Shares of Azul (NYSE:AZUL) are flying higher today, up by 10% as of 12:45 p.m. EST, after the Brazilian airline reported third-quarter earnings. The results missed expectations, but the company is optimistic about the travel industry's recovery.
Revenue in the third quarter doubled on a sequential basis to 805.3 million Brazilian reals ($148.3 million), which missed the consensus estimate of 937.3 million reals ($172.3 million). That resulted in a net loss of 1.2 billion reals, or 3.57 reals per share, which was worse than the 2.12 reals per share in red ink that analysts were expecting. That bottom-line result translates into a net loss of $1.99 per American depositary receipt (ADR).
Brazil has been among the countries hardest hit by the coronavirus pandemic, with nearly 6 million cases.
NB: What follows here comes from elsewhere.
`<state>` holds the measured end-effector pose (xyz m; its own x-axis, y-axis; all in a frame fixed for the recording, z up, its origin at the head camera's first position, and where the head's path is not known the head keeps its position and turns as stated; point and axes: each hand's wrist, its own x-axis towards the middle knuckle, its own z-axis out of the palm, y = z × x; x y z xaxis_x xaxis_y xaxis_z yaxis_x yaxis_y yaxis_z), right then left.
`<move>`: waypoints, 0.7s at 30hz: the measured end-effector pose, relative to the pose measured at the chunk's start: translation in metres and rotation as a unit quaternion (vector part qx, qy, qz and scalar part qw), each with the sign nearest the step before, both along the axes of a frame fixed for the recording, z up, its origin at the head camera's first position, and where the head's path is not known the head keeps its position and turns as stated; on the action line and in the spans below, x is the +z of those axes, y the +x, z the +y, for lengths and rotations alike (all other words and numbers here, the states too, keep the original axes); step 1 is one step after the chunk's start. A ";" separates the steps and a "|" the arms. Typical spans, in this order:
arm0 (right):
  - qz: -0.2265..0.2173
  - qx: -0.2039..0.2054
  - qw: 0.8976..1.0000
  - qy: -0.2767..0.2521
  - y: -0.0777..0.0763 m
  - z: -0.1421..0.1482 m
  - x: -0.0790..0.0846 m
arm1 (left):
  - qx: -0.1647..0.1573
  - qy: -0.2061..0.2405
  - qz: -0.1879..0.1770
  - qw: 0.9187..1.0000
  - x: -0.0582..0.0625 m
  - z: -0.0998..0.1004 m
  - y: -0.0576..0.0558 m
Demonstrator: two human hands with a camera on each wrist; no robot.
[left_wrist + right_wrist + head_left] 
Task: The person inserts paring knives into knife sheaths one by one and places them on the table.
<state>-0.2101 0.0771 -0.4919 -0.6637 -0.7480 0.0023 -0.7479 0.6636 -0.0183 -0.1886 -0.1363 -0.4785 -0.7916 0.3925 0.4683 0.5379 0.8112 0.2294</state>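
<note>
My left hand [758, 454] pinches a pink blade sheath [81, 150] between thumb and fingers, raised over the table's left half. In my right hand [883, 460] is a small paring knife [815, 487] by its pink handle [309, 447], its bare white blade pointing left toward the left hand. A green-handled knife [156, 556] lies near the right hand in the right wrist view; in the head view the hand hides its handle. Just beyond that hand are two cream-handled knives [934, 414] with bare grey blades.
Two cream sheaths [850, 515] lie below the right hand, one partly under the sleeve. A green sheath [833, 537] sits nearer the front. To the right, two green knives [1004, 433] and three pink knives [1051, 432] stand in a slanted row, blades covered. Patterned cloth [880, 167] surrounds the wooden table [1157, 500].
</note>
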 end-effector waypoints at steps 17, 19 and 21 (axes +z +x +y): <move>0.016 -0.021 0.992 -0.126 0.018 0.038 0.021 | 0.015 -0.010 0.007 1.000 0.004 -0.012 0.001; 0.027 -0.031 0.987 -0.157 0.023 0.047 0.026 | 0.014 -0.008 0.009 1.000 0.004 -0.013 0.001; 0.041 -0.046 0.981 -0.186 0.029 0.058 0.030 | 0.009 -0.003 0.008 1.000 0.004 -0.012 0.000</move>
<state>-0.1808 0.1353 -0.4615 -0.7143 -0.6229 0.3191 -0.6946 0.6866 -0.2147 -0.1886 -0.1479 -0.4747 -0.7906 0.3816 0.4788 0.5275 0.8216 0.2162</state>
Moderna announced this morning that its COVID-19 vaccine candidate has demonstrated 94.5% efficacy in early trials, sparking more hopes that the world will soon defeat the virus and slowly return to normal.
The regional airline operator, which provides both passenger and cargo transportation services, said that domestic demand has been recovering. Domestic capacity in September was 49% compared to a year ago, but Azul expects that figure to top 80% by December. The company said that the health and safety procedures it has put in place helped increase customer confidence.
"On the capacity side, we made significant progress during the quarter," CEO John Rodgerson commented. "The health and safety of our passengers is our number one priority, and this perception by the customers has been contributing to the recovery of domestic demand in Brazil, one of the fastest in the world."